2026 China Tariff Rates by Category
Approximate combined rates across the major tariff programs — and why you should treat every number on this page as a starting point, not a quote.
The table below reflects the general shape of US tariff exposure on Chinese-origin goods as of mid-2026, combining Section 301, the Section 122 global tariff, and Section 232 sectoral tariffs where they apply. Two developments make this an unusually volatile snapshot: the Supreme Court struck down IEEPA-based tariffs in February 2026, and the Section 122 global tariff signed that same month carries a roughly five-month duration — meaning a piece of the stack shown here is scheduled to lapse or be renegotiated on its own timeline, independent of Section 301.

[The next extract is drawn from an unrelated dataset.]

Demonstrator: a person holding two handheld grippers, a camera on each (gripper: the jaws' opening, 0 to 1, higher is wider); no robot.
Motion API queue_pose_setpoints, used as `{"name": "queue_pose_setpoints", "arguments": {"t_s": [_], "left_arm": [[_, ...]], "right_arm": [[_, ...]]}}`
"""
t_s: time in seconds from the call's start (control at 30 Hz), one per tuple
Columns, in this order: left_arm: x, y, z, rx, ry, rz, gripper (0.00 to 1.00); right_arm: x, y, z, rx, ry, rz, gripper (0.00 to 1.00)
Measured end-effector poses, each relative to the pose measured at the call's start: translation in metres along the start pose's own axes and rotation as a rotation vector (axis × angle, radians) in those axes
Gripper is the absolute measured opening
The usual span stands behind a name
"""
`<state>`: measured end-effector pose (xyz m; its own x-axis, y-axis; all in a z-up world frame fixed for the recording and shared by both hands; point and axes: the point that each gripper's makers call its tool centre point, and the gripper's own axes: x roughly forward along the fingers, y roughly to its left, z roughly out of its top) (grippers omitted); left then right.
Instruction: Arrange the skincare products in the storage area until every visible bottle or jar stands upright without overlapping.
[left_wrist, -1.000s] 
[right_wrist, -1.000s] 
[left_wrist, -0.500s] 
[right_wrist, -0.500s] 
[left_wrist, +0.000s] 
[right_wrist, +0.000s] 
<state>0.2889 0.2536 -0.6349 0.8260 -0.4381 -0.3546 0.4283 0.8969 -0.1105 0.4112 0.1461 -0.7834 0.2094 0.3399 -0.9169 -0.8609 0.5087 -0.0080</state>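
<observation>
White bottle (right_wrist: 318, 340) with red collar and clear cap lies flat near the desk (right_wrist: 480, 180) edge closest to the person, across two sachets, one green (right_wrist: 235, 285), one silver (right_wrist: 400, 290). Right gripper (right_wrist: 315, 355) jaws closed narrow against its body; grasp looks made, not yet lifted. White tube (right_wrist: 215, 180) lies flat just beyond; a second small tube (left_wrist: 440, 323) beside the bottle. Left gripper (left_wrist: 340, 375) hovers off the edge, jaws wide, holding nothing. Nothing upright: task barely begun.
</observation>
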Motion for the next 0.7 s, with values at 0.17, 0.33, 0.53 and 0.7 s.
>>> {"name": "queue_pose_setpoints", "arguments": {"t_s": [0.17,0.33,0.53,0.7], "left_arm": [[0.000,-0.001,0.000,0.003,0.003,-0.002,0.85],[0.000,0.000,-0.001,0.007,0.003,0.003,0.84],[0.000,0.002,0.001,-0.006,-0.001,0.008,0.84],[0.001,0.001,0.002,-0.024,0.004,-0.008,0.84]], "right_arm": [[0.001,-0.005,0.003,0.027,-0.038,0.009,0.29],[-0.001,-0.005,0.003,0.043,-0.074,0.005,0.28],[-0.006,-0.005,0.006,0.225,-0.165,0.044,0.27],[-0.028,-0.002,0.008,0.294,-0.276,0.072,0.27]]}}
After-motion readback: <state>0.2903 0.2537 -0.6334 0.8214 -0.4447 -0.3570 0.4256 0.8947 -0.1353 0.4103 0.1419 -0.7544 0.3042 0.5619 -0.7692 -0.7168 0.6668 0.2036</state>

| Category | Approximate combined rate | Notes |
|---|---|---|
| Electronics | 7.5–25% | Some HTS codes qualify for exemptions from the Section 122 global tariff; Section 301 still applies. |
| General manufacturing & textiles | ~38–40% | Section 122 (10%) + Section 301 (25%) + baseline MFN rate (~3%), stacked. |
| Steel & aluminum products | 75–85% | Section 232 (50%) stacks on top of Section 301 and baseline rates. |
| Electric vehicles | ~35–50%+ | Section 301 alone sits at 100% on EVs; combined exposure depends on specific components and classification. |
| Solar cells | ~60%+ | Section 301 at 50%, plus other applicable layers. |
| Semiconductors | ~60%+ | Section 301 at 50%, plus other applicable layers. |
| Medical devices | Highly variable | Ranges from roughly 25% (respirators) to 100% (syringes/needles) depending on the specific product. |
Taken together, industry estimates put the overall effective tariff rate on Chinese imports at roughly 31–32% as of Q2 2026 — though that figure is an average across enormously different category-level exposures, and it will move again as Section 122 approaches its expiration.
Why these numbers will be out of date faster than you'd like
- The Section 122 global 10% tariff was signed in February 2026 on a limited term; whether it's extended, modified, or allowed to lapse changes the total stack for nearly every category above.
- USTR periodically opens new investigations and exclusion processes that add or remove specific HTS codes from Section 301 coverage.
- Section 232 sectoral tariffs (steel, aluminum, and an expanding list of derivative products) are adjusted independently of the China-specific programs.
Do not use this table to quote a customer, sign a purchase order, or make a sourcing decision. Confirm your product's exact HTS classification and current duty rate through the official USITC Harmonized Tariff Schedule search, CBP's CROSS rulings database, or a licensed customs broker before committing to numbers. Rates shown here are illustrative and approximate, compiled from third-party trade-compliance sources rather than official government publication.